Background
John Barigye was born on January 10, 1940, the son of Sir Charles Gasyonga, the Omugabe and former King of Ankole.
John Barigye was born on January 10, 1940, the son of Sir Charles Gasyonga, the Omugabe and former King of Ankole.
Educated at King’s College Budo from 1946 to 1956 before going to Chartway Tutorial College, England and then in 1959 to King’s College, Cambridge, where he gained an MA in Economics.
In 1962 he returned home, joined the civil service and went on a United Nations course for diplomats, becoming an assistant secretary in the Ministry of foreign Affairs in 1963.
From 1964 to 1966 he was a secretary in the Uganda High Commission in London, returning to the Foreign Affairs Ministry, being promoted Chief of Protocol and Head of the Political Division in 1968 and Secretary for Foreign Affairs in 1969. After the Uganda coup of January 1971 he was appointed as Ambassador to the Federal Republic of Germany and to the Holy See.

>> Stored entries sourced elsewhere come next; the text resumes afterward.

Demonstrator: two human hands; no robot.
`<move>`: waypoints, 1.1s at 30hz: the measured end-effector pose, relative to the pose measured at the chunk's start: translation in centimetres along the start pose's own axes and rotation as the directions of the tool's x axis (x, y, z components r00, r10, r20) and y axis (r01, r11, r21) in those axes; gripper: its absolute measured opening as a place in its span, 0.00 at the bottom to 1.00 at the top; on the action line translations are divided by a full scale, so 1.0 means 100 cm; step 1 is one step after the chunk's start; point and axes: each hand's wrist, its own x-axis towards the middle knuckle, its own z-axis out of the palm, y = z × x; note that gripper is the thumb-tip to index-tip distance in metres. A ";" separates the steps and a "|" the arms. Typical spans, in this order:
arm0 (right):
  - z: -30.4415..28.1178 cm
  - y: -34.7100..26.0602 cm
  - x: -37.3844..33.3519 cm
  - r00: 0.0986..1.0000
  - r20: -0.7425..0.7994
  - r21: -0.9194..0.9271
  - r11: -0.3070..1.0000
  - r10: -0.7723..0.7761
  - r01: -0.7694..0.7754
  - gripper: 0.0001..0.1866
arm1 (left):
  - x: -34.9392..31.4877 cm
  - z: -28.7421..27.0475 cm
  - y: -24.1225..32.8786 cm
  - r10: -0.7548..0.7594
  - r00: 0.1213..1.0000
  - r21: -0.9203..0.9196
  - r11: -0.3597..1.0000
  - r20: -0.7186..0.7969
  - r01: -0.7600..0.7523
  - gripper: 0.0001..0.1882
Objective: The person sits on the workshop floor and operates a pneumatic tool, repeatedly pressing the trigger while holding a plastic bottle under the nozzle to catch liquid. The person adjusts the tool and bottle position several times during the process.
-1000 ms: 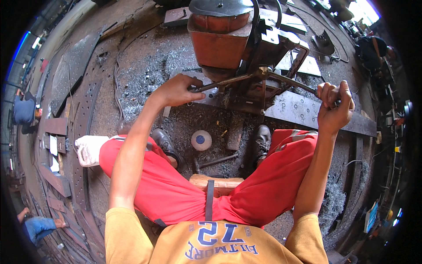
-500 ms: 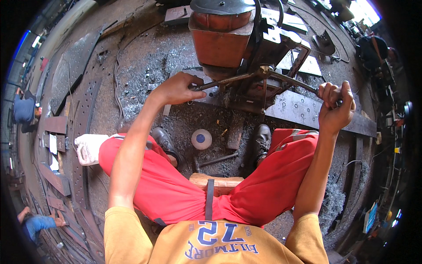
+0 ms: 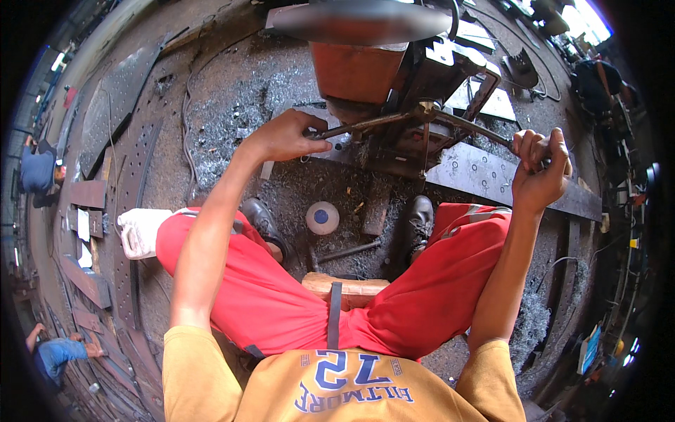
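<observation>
An orange-red drill machine point(image 3: 358, 74) with a dark frame stands in front of me on a steel plate point(image 3: 485, 172) with holes. From its hub, one feed lever point(image 3: 373, 123) slants to the left and another lever point(image 3: 471, 128) to the right. My left hand point(image 3: 285, 135) is closed around the end of the left lever, thumb below and fingers above. At the right lever's end, my right hand point(image 3: 540, 169) wraps its fingers round the bar. The drill's top is blurred, and its cutting tip is hidden.
Metal shavings point(image 3: 232, 105) cover much of the floor. Between my shoes lie a round white container point(image 3: 322, 218) and a dark metal bar point(image 3: 349, 251). A white jug point(image 3: 140, 232) stands beside my left knee. Drilled plates point(image 3: 137, 211) and a cable point(image 3: 186, 133) lie left; people work farther left.
The drill's dark top, sharp before, is now a wide blurred smear. Both hands keep their grip on the levers and have barely shifted.
</observation>
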 end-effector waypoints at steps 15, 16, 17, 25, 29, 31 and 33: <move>0.000 0.000 0.000 1.000 -0.003 -0.015 1.000 0.003 -0.003 0.25 | 0.000 -0.001 0.004 -0.041 0.999 -0.014 0.999 0.019 0.041 0.28; 0.000 -0.001 0.000 1.000 0.005 -0.017 1.000 0.000 0.000 0.25 | 0.000 -0.002 0.005 -0.045 0.999 -0.013 0.999 0.020 0.045 0.29; -0.001 -0.001 0.000 1.000 0.013 -0.019 1.000 -0.003 0.003 0.25 | 0.000 -0.002 0.005 -0.048 0.999 -0.011 0.999 0.020 0.048 0.29; -0.001 0.000 0.000 1.000 0.017 -0.001 1.000 0.013 -0.013 0.25 | 0.000 -0.001 0.004 -0.050 0.999 0.003 0.999 0.002 0.050 0.30; 0.000 0.000 0.000 1.000 0.010 -0.015 1.000 0.006 -0.006 0.25 | -0.001 -0.002 0.006 -0.066 0.998 0.001 0.998 0.018 0.066 0.31; -0.001 0.000 0.000 1.000 0.019 -0.007 1.000 0.005 -0.005 0.24 | -0.001 -0.001 0.004 -0.064 0.998 0.007 0.998 0.011 0.064 0.31; -0.001 0.001 0.000 1.000 0.013 -0.006 1.000 0.004 -0.004 0.24 | -0.001 0.000 0.002 -0.048 0.999 0.017 0.999 0.000 0.048 0.31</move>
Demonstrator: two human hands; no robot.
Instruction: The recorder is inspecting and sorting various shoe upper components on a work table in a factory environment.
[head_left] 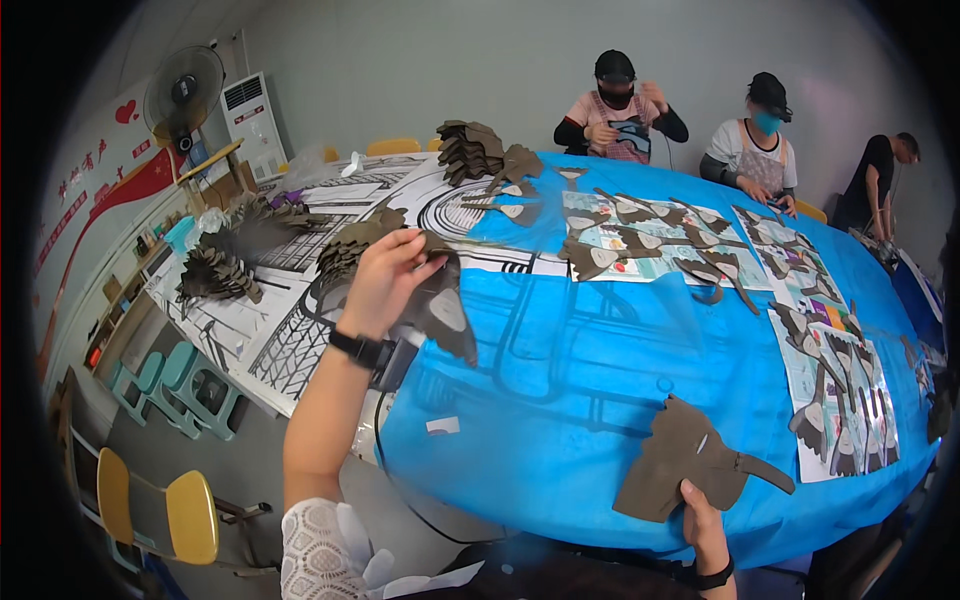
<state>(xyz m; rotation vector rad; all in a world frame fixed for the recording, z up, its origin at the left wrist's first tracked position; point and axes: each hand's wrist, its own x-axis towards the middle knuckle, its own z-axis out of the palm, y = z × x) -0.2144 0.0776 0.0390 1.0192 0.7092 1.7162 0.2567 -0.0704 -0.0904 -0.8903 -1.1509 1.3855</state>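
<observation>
In the lower right, my right hand (706, 530) grips the lower edge of a dark grey-brown foam cutout (665, 460). That cutout has a scalloped edge, a small slit and a narrow strip sticking out to the right. My left hand (385, 280) is raised at centre left, thumb and fingers pinched together. Whatever lies between those fingertips is blurred and I cannot make it out. Just beside and below them is a dark foam piece with a pale oval patch (447, 310); whether it is held or lies there, I cannot tell. A stack of dark foam pieces (345, 255) sits behind my left hand.
Blue sheeting (560, 370) covers much of the table, with line-drawn paper (290, 350) at left. Printed sheets carry several foam pieces (640, 240). More stacks (470, 150) stand farther back. Two co-workers (620, 120) work across the table; another person (870, 190) stands right. A yellow chair (190, 515) stands lower left.
</observation>
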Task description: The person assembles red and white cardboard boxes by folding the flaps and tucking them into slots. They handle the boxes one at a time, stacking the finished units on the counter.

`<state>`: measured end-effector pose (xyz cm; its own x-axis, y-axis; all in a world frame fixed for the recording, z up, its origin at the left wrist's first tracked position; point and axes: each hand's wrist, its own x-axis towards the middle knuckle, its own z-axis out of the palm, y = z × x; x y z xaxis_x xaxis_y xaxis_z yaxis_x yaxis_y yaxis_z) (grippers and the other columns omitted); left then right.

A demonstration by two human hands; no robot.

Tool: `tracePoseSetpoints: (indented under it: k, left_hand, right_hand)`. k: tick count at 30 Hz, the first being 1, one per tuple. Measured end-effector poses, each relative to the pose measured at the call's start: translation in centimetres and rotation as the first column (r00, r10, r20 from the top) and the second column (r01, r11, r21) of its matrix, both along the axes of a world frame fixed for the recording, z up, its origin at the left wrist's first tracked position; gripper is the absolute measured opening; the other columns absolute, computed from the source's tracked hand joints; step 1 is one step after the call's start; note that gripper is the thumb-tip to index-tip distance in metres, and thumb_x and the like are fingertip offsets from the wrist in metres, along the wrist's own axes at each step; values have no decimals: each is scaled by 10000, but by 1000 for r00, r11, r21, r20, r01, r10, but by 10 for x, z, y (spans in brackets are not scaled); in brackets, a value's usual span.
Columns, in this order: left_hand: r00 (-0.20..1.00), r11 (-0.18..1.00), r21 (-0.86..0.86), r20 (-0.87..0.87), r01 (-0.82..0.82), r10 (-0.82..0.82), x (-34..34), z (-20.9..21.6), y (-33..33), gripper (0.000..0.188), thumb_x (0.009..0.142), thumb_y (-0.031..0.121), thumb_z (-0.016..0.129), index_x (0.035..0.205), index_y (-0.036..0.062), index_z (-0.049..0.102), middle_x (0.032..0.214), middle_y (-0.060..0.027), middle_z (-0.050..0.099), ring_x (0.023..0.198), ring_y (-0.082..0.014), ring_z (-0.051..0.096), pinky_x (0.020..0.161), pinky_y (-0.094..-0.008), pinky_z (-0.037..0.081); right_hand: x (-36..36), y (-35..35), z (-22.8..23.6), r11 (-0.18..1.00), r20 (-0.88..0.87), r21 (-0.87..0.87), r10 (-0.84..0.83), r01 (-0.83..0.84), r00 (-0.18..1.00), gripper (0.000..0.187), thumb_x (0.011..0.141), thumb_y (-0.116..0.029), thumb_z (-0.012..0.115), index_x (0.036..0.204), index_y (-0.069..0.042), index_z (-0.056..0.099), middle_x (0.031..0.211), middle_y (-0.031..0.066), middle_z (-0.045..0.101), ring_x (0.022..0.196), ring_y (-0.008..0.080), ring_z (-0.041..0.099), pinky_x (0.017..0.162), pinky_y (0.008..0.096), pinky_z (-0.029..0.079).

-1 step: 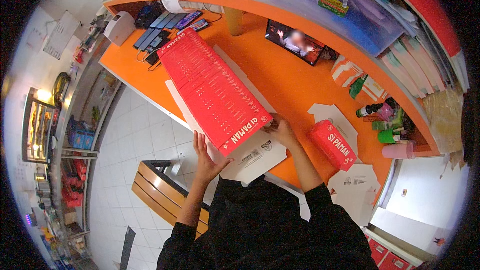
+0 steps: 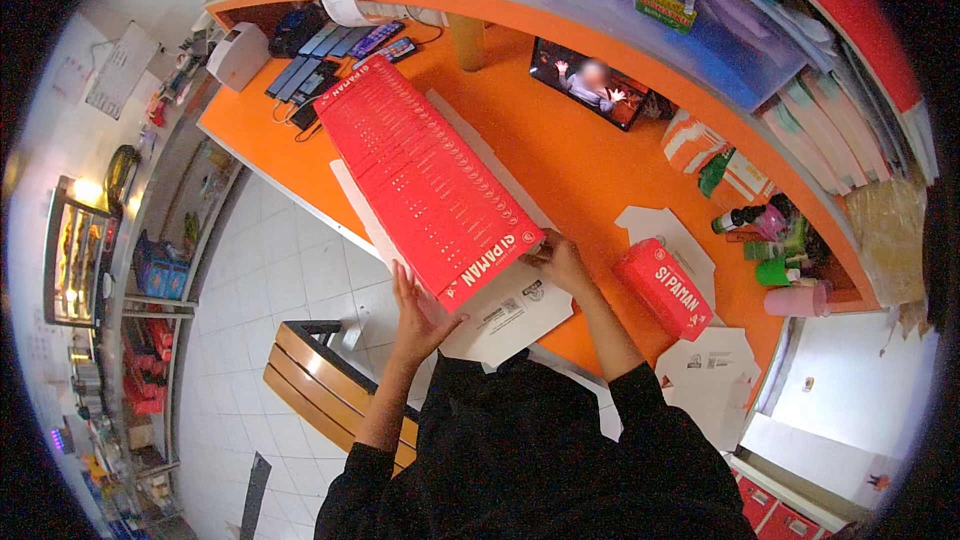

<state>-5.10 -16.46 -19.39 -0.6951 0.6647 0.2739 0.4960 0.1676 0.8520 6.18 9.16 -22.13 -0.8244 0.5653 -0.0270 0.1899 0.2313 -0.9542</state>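
A long row of red folded cardboard boxes [image 2: 420, 180], packed one behind another with white lettering, lies slantwise on the orange counter [image 2: 500, 90]. White flat cardboard blanks [image 2: 505, 325] stick out beneath its near end. My left hand [image 2: 420, 325] is at the near left corner of the row, fingers stretched along its side and thumb spread toward the near end. At the near right corner, my right hand [image 2: 562, 265] has its fingers curled against the edge of the boxes; its fingertips are partly hidden. A single red box [image 2: 662, 290] rests on another white blank to the right.
Several phones [image 2: 310, 70] and a white device [image 2: 240, 55] stand at the far left of the counter. A tablet [image 2: 588, 85] leans at the back. A pink cup [image 2: 797, 300] stands at the right edge. A slatted wooden bench [image 2: 310, 380] is below on the left.
The fingers of my left hand have shifted very slightly against the side of the row. The boxes and my right hand look almost the same.
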Motion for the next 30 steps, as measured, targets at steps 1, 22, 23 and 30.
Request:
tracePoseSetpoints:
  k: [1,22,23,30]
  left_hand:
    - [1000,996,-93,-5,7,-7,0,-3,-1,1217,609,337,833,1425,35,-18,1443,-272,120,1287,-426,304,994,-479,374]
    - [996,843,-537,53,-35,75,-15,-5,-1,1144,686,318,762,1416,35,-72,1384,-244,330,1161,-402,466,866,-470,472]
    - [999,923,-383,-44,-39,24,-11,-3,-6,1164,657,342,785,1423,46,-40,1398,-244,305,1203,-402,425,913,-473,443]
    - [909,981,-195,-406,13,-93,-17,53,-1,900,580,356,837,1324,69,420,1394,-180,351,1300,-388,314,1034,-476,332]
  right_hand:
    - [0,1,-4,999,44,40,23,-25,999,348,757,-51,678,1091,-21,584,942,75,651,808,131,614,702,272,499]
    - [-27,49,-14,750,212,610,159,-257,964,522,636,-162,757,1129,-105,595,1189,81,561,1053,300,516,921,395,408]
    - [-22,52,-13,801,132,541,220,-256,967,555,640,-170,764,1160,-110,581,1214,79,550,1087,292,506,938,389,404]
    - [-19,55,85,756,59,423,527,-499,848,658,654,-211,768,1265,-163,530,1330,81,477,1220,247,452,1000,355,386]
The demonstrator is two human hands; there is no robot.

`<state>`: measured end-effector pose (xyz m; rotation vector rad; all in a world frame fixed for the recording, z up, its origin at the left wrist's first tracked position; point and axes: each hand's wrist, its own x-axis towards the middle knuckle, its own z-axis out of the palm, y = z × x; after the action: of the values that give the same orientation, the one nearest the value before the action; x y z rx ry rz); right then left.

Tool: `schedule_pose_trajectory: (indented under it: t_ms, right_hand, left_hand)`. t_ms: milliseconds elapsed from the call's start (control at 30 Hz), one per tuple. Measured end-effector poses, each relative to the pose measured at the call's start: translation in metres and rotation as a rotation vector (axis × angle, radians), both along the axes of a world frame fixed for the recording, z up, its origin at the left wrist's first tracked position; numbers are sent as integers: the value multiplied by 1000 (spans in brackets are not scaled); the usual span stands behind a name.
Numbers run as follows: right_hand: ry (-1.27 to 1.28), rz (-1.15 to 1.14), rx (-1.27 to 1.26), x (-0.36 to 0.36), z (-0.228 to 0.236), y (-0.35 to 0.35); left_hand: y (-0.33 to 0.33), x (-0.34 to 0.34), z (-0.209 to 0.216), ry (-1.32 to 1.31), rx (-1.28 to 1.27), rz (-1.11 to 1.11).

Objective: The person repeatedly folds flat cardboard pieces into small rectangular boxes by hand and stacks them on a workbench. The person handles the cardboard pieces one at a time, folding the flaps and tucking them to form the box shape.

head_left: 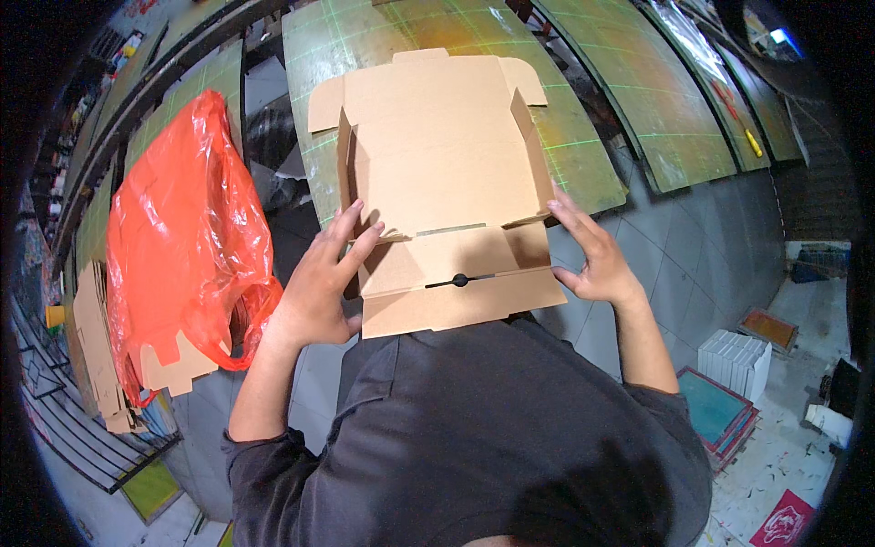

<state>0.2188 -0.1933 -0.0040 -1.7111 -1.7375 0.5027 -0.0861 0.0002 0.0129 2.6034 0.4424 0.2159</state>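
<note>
A brown cardboard box (428,173), partly folded, lies in front of me with its long lid panel flat and its side walls standing up. Its near wall (465,305) is tilted towards my body, with a dark round mark and a slot along the fold. At the left side, my left hand (319,273) grips the near corner, fingertips at the side wall and thumb lower down. My right hand (592,255) holds the right side, with index finger and thumb apart against the edge. The undersides of both hands are hidden.
An orange-red plastic bag (182,219) with cardboard pieces (173,360) sits at the left. Greenish boards (592,173) with bright green lines lie beneath and beyond the box. A yellow-handled tool (753,143) rests at far right. White stacked blocks (735,363) and framed panels (715,410) stand on the floor.
</note>
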Motion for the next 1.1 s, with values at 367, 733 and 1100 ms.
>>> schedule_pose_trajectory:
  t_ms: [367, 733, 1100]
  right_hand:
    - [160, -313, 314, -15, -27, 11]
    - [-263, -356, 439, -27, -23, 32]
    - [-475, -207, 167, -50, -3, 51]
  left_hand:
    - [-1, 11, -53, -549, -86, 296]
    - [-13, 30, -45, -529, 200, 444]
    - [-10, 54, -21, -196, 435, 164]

A well-groomed diplomat who started early to equip himself for a civil service career, though his father was the King of Ankole before the traditional kingdoms were abolished in 1966. His royal background and education at Cambridge added to his style in dress and his polished manner gave him a flying start in the foreign service, where he proved himself with rapid promotions at the end of the sixties. He resigned in April 1973, because of “the tyranny and oppression that now exists in Uganda”.